IR-based reverb is exciting because it sidesteps the central problem in designing reverb units. The true test of a reverb algorithm has always been whether it can convincingly produce the warm sound of a good, spacious concert hall. With IR-based reverb, the sound of the fabled “great concert hall” is captured, and then a plug-in convolves dry audio material with the hall's IR. That results in the dry material sounding as if it were recorded in the concert hall. Convolution plug-ins are commonly billed as being able to place your sounds in a “real acoustic environment.” It's a hefty claim, but the sound they can provide often measures up.
FIG. 1: Christian Knufinke''s free SIR Impulse Response Processor runs as a VST effects plug-in and can use any WAV file as an impulse response. You can alter the IR in a variety of ways before it is applied to an audio file.

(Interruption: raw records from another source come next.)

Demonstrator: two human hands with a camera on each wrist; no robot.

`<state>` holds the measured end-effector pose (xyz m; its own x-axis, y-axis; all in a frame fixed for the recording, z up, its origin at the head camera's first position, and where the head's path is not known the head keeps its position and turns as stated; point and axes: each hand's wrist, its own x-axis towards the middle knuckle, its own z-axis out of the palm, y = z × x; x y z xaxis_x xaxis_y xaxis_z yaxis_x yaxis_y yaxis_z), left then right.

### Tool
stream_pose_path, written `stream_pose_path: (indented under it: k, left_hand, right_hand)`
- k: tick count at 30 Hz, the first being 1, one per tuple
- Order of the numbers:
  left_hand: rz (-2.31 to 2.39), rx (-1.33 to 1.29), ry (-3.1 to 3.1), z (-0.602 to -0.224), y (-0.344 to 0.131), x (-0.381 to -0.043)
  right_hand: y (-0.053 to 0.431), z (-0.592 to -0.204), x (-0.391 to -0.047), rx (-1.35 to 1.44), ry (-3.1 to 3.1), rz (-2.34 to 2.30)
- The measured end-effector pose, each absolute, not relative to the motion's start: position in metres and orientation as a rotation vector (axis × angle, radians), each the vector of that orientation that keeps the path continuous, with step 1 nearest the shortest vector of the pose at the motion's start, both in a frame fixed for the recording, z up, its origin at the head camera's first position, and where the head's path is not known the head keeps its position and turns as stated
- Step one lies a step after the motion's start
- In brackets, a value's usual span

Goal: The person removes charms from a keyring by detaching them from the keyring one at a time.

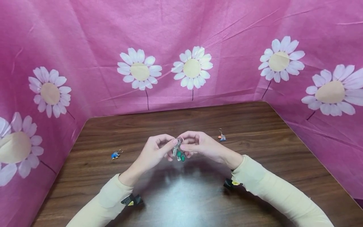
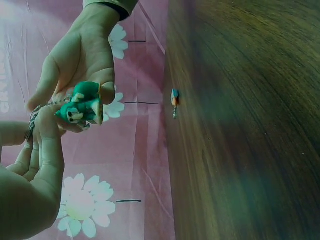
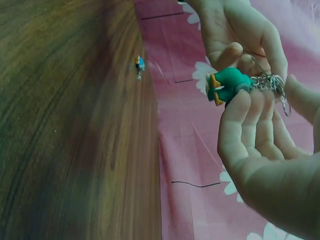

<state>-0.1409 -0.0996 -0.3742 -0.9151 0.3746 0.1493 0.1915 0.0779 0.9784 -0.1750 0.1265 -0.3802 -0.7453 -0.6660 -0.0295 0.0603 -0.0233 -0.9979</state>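
Note:
Both hands meet above the middle of the table. My left hand (image 1: pixel 154 149) pinches a bunch of metal keys (image 1: pixel 175 151) near the top, thumb in front. With thumb and fingers, my right hand (image 1: pixel 202 145) pinches the metal key ring (image 1: pixel 181 139) beside them. A green figure keychain (image 1: pixel 180 155) hangs below on a short chain (image 3: pixel 261 83). In the left wrist view the green figure (image 2: pixel 84 106) dangles between both hands, clear of the table. Fingers hide part of the ring, so I cannot tell how the keys and chain join.
On the brown wooden table (image 1: pixel 181 195), a blue figure keychain (image 1: pixel 115 155) lies to the left. Farther back on the right lies a grey, orange and blue figure keychain (image 1: pixel 222 136). A pink cloth (image 1: pixel 167 25) with white daisies encloses the back and sides.

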Motion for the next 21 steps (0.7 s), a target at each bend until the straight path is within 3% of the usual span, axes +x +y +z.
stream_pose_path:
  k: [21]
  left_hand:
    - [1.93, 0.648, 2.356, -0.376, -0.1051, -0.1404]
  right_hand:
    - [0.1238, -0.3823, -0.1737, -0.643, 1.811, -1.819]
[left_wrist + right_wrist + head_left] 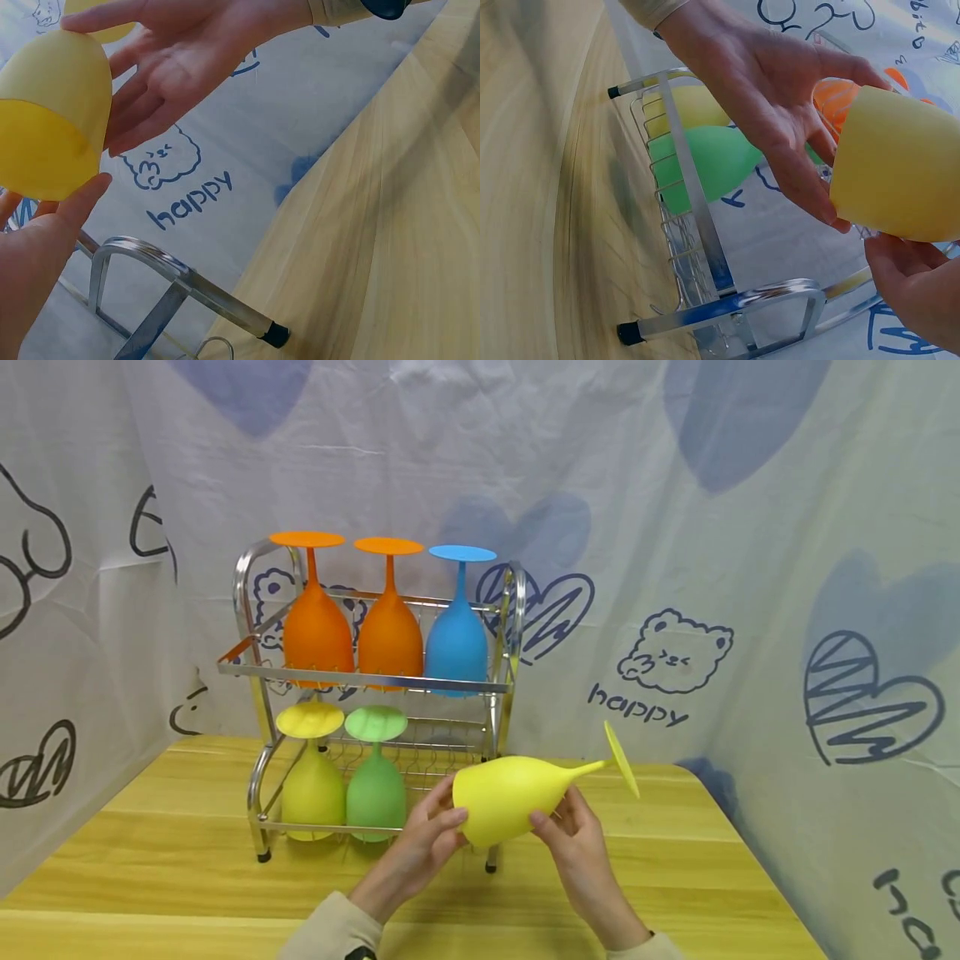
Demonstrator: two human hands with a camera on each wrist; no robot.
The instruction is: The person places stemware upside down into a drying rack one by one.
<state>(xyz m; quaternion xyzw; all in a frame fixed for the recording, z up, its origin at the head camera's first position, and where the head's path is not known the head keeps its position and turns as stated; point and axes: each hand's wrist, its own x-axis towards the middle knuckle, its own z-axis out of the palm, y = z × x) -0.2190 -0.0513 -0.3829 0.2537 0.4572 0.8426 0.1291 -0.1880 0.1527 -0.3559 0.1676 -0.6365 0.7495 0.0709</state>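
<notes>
A yellow plastic goblet (510,795) is held on its side in front of the rack's right end, its foot pointing right and its mouth left. My left hand (431,837) grips the bowl at the rim, thumb on the near side and fingers behind. Nearer the stem, my right hand (576,839) holds the bowl between thumb and fingers. In the left wrist view the bowl's open mouth (45,154) faces the camera. The right wrist view shows the left hand (772,97) spread along the rim and the right hand (919,289) under the bowl.
A two-tier metal rack (390,679) stands on the wooden table (150,877). Upside down on top are two orange goblets (318,631) and a blue goblet (457,643); below are another yellow goblet (312,789) and a green goblet (377,793). Printed cloth (600,527) hangs behind.
</notes>
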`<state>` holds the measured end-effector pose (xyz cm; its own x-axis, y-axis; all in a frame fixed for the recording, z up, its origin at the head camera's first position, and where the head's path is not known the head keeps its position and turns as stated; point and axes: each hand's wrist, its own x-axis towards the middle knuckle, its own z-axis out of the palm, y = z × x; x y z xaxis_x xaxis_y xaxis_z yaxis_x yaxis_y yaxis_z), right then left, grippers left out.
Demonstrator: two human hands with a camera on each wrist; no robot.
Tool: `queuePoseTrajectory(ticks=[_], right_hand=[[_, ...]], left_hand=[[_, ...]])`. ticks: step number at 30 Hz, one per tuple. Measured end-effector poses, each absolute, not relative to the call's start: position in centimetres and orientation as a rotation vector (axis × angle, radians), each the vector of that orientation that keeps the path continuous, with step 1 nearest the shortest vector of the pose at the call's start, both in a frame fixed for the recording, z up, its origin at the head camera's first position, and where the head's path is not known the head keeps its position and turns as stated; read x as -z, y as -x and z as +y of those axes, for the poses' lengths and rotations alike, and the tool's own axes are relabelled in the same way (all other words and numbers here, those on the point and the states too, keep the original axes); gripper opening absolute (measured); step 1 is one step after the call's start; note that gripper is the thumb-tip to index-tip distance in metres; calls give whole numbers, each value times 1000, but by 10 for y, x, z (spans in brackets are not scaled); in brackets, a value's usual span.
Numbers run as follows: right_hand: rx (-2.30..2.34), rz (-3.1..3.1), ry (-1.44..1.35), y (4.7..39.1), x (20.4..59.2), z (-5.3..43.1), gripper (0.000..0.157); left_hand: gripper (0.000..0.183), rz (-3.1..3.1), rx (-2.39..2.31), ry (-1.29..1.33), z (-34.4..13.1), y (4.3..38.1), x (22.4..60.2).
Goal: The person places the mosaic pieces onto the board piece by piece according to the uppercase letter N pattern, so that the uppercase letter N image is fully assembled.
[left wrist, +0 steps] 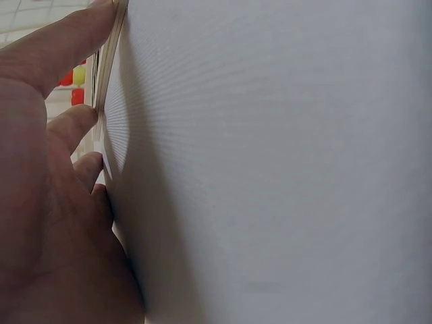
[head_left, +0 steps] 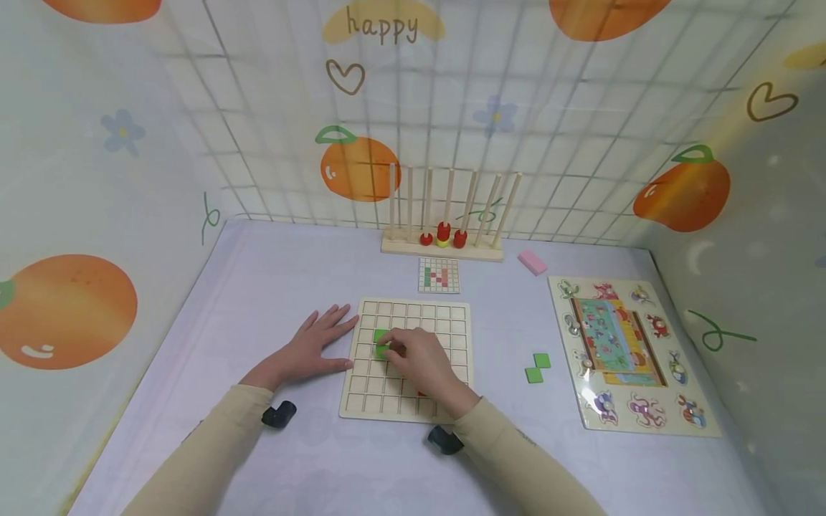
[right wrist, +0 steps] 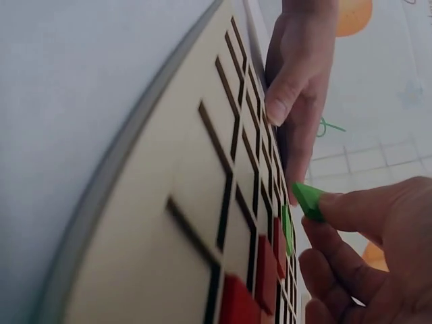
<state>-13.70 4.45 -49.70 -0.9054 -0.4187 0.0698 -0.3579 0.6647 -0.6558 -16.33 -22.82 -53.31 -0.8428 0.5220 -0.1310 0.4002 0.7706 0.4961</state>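
A square wooden grid board point(head_left: 406, 408) lies on the table. My right hand point(head_left: 422, 362) is over it, pinching a green square tile point(right wrist: 309, 200) between thumb and finger; in the right wrist view this tile is tilted above the board. Another green tile point(right wrist: 287, 229) sits on the grid close by. Several red tiles point(right wrist: 266, 275) also sit on the grid, mostly hidden by my right hand in the head view. My left hand point(head_left: 306, 350) lies on the table with fingers spread, thumb and fingertips at the board's left edge.
Two loose green tiles point(head_left: 534, 375) lie right of the board. Behind it are a small pattern card point(head_left: 439, 287) and a wooden peg rack point(head_left: 393, 249) with red and yellow beads. A pink block point(head_left: 532, 262) and a sea-animal puzzle board point(head_left: 606, 419) lie at the right.
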Motion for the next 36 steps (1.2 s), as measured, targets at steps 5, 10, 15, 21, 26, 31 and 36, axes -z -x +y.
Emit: queuePoseTrajectory(ticks=[5, 10, 15, 21, 26, 31, 36], right_hand=[[979, 2832, 679, 140, 500, 35, 16], [870, 2886, 694, 142, 506, 31, 14], [820, 2931, 701, 141, 505, 31, 15], [805, 2962, 706, 141, 504, 32, 15], [790, 2965, 693, 143, 506, 34, 15], [797, 2947, 668, 144, 503, 36, 16], [805, 2937, 668, 143, 503, 36, 16]], left_hand=[[90, 2702, -693, -726, -229, 163, 534], [90, 2700, -690, -728, -229, 164, 534], [90, 2703, -683, -719, -228, 163, 532], [90, 2704, -701, -732, -227, 162, 530], [90, 2704, -703, -735, -227, 162, 530], [90, 2698, -691, -724, -228, 163, 532], [90, 2706, -676, -721, -227, 163, 531]])
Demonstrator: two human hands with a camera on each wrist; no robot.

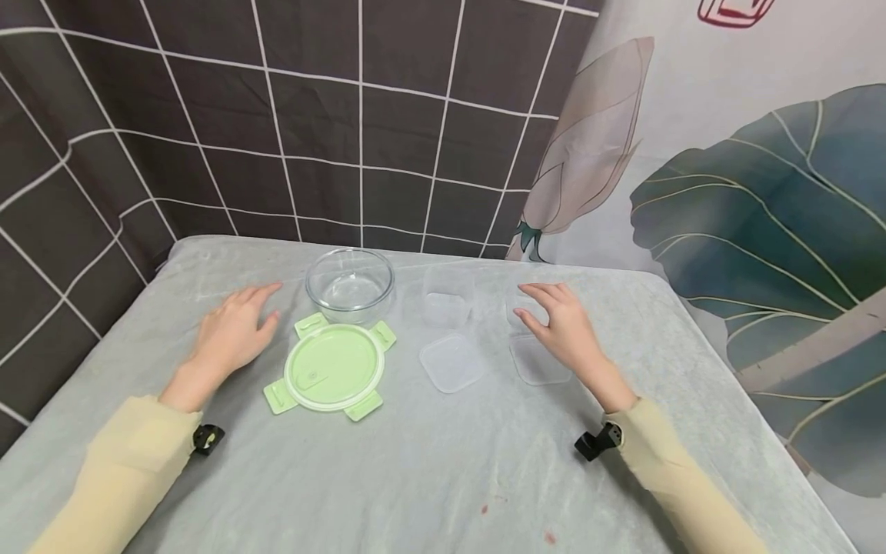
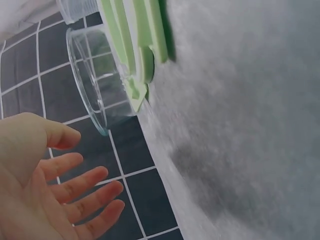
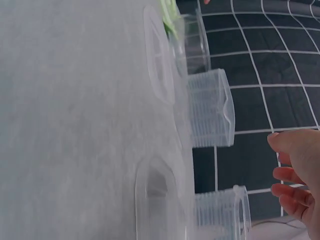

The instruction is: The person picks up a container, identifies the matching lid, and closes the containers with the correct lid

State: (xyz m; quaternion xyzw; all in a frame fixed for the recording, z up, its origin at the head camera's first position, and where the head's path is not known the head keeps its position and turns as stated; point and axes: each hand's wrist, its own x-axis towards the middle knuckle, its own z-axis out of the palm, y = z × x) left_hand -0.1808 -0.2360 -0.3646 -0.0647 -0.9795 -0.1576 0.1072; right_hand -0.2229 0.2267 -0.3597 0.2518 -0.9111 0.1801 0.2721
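Hovering with left grip (image 1: 234,332) pretty loose near green lid (image 1: 335,366) and bowl (image 1: 350,286) behind it on counter (image 1: 415,485), right grip (image 1: 564,327) just as loose by one of two tubs (image 3: 216,209). Can spot clear lids (image 1: 452,363) in front of both tubs.

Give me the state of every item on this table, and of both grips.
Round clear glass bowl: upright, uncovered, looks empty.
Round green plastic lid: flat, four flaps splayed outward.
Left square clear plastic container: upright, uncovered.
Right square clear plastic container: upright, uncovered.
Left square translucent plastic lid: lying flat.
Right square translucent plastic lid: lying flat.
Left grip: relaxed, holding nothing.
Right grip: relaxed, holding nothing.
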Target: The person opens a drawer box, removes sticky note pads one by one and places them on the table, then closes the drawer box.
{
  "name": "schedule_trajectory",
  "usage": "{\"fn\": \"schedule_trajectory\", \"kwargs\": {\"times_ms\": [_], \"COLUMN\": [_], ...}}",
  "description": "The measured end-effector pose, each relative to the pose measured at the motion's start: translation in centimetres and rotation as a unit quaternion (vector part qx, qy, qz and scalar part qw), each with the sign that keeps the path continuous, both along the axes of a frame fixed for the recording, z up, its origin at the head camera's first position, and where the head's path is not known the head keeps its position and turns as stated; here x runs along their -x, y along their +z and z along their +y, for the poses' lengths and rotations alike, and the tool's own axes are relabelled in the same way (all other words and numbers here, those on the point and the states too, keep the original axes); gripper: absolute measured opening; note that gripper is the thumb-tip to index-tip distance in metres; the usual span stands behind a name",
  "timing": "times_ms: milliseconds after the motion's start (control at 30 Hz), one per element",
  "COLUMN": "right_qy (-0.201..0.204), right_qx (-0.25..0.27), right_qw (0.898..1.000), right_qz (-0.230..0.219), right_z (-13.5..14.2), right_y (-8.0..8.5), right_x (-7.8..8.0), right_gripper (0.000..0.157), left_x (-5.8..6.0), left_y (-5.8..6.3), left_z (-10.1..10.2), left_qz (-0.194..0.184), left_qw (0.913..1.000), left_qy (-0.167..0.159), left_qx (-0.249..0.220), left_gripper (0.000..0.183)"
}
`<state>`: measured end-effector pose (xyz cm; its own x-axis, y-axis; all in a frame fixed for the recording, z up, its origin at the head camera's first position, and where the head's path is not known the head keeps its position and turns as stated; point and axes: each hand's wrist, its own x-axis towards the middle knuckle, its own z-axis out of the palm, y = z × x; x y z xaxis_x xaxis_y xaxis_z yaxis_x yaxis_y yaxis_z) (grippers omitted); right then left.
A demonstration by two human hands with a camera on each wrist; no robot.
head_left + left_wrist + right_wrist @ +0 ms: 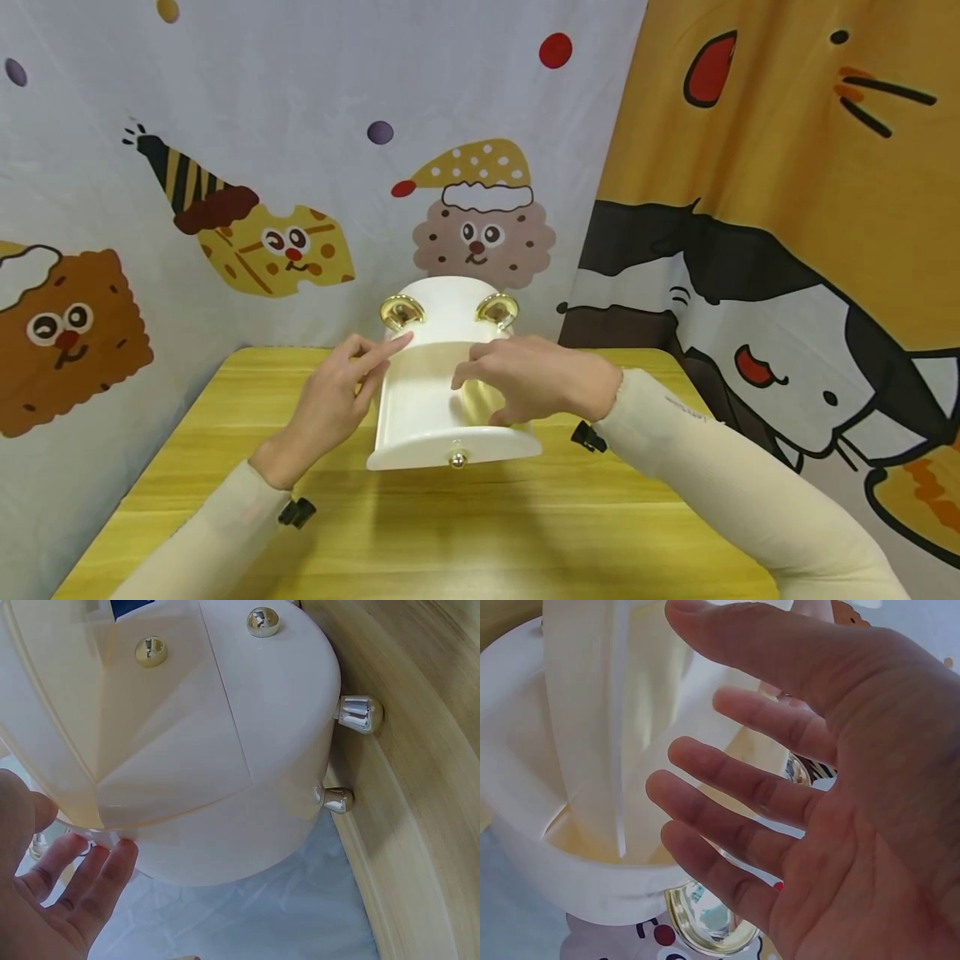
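A white rounded box (450,296) with gold trim stands on the table, its interior facing me. Two gold ear-shaped rings (497,310) flank its back top, and a small gold knob (458,459) sits on its curved front panel (408,451). At the box's left side, my left hand (333,396) has its index finger extended along the wall; in the left wrist view its fingertips (124,855) touch the lower rim. My right hand (525,379) hovers over the right part of the opening. Its fingers (705,761) are spread and hold nothing.
The yellow wood-grain table (480,533) lies beneath the box. Behind it hangs a white curtain (300,100) printed with cartoon snacks, and an orange cartoon curtain (795,167) hangs at the right. Gold feet (360,714) project from the box's base.
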<state>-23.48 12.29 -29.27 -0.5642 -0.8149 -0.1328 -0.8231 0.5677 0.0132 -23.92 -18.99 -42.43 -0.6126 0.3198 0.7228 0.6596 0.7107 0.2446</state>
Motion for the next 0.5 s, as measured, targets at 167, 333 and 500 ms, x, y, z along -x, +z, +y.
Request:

If you'd like to test the claim for yourself, there are many convolution reverbs on the market, including both software and hardware units (see the sidebar “Manufacturers” for a list of companies mentioned in this article). A perennial favorite of the budget-minded user is Christian Knufinke's free SIR Impulse Response Processor, available in Windows-only VST format (see Fig. 1). On the Mac, Tom Erbe's free Soundhack has long been touted for its convolution capabilities. There are also commercial convolution plug-ins with prices ranging from $12.95 to $800, and corresponding feature sets. It's up to you to decide what software is most appropriate, but for the remainder of this article, I'll assume that you're working with only common, basic features. As with many other types of audio gear, the sounds themselves matter most. Starting with good material will always give better results, regardless of equipment.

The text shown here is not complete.